[[ SUPPLIED MATERIAL, beginning ]]

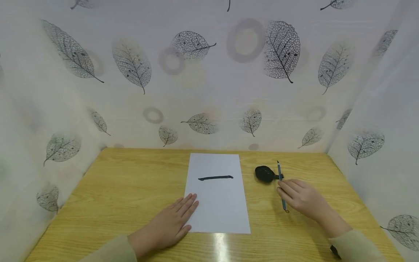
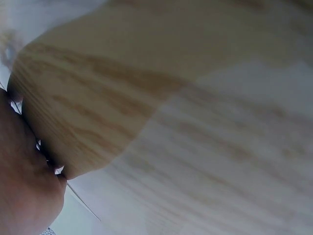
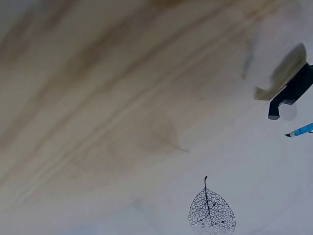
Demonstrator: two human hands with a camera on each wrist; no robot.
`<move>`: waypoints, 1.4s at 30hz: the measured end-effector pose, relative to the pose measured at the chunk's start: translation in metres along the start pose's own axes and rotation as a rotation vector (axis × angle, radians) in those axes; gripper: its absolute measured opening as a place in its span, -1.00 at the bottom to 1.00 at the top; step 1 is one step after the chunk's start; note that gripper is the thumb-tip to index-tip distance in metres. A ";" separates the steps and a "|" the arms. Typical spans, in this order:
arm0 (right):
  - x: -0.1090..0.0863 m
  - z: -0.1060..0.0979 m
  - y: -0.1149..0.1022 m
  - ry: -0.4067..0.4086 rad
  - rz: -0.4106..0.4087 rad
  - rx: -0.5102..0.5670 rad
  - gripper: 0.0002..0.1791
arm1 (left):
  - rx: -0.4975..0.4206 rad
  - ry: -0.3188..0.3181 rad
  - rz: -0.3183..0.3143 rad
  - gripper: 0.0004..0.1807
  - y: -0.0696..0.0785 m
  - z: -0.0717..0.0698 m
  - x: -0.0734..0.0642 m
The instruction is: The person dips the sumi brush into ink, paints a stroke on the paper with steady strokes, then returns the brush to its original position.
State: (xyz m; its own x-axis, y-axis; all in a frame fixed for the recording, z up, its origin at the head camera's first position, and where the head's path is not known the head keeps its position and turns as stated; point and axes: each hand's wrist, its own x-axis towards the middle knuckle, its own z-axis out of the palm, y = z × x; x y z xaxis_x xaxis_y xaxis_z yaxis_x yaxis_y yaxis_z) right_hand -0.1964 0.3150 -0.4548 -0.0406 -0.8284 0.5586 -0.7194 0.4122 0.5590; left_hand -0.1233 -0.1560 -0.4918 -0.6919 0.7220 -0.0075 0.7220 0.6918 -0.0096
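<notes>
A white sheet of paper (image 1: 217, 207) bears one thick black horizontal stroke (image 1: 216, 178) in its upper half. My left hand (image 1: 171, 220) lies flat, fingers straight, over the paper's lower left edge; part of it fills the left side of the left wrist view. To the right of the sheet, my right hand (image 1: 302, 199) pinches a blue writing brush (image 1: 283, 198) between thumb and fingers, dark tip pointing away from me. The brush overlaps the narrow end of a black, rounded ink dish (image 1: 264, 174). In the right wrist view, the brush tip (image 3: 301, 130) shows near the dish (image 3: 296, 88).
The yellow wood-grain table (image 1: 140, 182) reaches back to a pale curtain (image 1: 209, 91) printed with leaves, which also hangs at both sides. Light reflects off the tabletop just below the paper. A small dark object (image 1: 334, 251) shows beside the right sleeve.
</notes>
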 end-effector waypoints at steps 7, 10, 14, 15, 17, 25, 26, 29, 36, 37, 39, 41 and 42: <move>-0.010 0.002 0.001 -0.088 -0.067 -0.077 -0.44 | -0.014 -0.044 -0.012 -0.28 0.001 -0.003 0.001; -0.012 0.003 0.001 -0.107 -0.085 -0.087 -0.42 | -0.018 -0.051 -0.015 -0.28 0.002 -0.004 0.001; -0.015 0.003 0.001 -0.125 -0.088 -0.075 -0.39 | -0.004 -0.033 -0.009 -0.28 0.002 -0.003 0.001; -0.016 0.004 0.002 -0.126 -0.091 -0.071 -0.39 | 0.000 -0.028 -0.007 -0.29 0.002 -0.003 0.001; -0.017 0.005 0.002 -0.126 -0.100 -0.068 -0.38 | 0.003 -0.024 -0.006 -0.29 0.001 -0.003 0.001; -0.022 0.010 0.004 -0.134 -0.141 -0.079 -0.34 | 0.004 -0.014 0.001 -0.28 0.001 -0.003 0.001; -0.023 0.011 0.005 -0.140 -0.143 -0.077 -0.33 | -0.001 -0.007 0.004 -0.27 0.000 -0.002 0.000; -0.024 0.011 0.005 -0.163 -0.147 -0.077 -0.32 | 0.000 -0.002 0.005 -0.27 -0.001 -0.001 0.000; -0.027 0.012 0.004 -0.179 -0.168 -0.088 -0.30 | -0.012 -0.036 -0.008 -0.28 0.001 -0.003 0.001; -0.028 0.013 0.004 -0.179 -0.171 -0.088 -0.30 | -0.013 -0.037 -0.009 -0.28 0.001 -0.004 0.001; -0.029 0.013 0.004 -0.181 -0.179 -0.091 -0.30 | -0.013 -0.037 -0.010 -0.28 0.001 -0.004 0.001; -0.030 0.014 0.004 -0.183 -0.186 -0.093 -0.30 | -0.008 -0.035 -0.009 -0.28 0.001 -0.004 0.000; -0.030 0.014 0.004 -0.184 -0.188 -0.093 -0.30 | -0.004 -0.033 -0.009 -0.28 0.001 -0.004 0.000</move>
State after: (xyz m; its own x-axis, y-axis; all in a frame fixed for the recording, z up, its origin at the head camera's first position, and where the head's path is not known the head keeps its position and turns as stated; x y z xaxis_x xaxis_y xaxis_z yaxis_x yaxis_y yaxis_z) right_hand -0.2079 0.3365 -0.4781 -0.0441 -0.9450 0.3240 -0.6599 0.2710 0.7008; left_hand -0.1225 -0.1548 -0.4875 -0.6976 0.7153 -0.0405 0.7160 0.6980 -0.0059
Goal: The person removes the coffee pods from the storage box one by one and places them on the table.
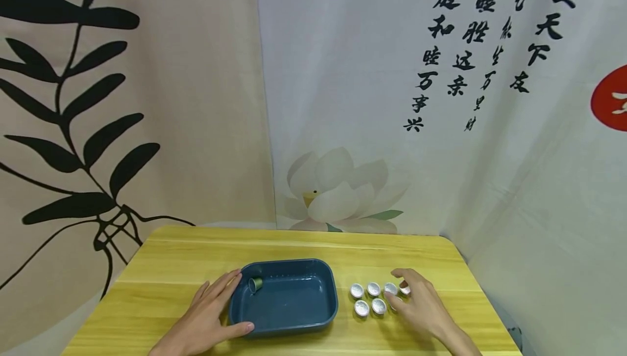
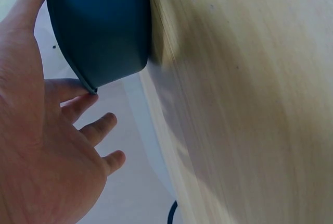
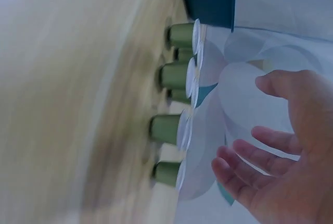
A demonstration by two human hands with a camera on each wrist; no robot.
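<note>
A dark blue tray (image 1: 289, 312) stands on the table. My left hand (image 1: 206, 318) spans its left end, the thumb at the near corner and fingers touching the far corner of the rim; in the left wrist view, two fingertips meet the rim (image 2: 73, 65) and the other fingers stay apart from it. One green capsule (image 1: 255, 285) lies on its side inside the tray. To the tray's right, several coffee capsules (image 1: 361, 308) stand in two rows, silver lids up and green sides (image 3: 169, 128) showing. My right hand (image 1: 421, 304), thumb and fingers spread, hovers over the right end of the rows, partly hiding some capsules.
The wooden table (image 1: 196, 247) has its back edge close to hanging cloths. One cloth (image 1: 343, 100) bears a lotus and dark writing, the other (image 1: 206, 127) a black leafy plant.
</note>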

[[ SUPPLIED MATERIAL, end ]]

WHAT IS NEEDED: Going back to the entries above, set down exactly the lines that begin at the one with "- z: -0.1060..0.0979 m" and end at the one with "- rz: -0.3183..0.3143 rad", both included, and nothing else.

ANSWER FOR THE TASK:
  - z: -0.1060..0.0979 m
  - y: -0.1149..0.1022 m
  - ry: -0.4067..0.4086 rad
  - rz: -0.4106..0.4087 rad
  - rx: -0.5102..0.5670 rad
  - gripper: 0.0002..0.1791
arm1 (left):
  - rx: -0.4975..0.4206 rad
  - ry: -0.3188..0.3181 rad
  - rz: -0.3183..0.3143 rad

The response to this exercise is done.